Viele Menschen mit AVWS haben auch eine einhergehende LRS (Lese-Rechtschreib-Schwäche), was auf die mangelhafte Sprachverarbeitung im Hirn zurückzuführen ist. Gelesenes braucht viel länger, um dekodiert /entschlüsselt zu werden, sodass die Bedeutung des Gelesenen verstanden werden kann.

 

Für alles gibt es bis zu einem gewissen Grad Kompensationsmöglichkeiten bzw. Strategien. Eine für viele gut funktionierende Strategie sind - guess what - Gebärden. Visuelle Unterstützung der Sprache stellt zusätzliche Synapsenverknüpfungen her und kann vom Hirn somit besser verstanden werden. Gebärden zeigen oft die Bedeutung besser als Worte, was das Sinnentnehmen erleichtert. Wenn das Hören nicht mehr gut genug funktioniert, können die Gebärden und das Mundbild die Konversation retten.
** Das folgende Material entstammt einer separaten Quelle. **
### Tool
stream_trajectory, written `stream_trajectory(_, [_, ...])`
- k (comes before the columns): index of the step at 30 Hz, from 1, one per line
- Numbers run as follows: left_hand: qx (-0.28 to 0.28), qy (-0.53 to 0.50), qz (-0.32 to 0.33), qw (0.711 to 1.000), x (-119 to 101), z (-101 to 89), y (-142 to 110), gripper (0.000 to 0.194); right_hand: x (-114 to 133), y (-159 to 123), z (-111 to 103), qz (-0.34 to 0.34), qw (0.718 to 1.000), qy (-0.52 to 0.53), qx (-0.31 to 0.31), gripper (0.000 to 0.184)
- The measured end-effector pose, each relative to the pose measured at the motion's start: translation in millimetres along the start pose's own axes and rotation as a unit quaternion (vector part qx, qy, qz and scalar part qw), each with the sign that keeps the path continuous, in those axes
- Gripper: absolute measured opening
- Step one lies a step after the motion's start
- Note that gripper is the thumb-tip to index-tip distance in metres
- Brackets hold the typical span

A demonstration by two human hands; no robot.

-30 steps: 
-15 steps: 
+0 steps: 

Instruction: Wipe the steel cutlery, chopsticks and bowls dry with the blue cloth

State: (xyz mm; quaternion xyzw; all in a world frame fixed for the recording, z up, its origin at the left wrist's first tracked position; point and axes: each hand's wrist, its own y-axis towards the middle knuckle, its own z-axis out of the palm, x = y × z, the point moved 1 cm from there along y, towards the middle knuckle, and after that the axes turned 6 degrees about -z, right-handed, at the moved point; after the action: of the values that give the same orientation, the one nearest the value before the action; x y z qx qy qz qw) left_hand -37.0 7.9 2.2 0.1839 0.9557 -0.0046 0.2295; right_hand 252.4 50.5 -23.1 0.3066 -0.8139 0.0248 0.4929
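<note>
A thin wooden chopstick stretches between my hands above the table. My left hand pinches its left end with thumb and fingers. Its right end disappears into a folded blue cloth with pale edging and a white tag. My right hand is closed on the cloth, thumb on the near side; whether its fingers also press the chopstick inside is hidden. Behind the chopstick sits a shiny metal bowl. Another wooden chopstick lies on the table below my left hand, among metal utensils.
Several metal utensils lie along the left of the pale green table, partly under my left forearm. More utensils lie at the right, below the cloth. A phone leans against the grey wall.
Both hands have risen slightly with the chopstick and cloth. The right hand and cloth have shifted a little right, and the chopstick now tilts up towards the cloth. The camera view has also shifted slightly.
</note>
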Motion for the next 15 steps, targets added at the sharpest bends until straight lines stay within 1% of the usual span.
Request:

Um das fehlende Richtungshören zu kompensieren, kann man üben, die Lautstärke eines Schalls zu prüfen, indem man sich im Raum fortbegibt. Bewegt man sich auf die Schallquelle zu, wird sie lauter, entfernt man sich, wird sie leiser. So können mit etwas Training zumindest ungefähre Standorte ausfindig gemacht werden.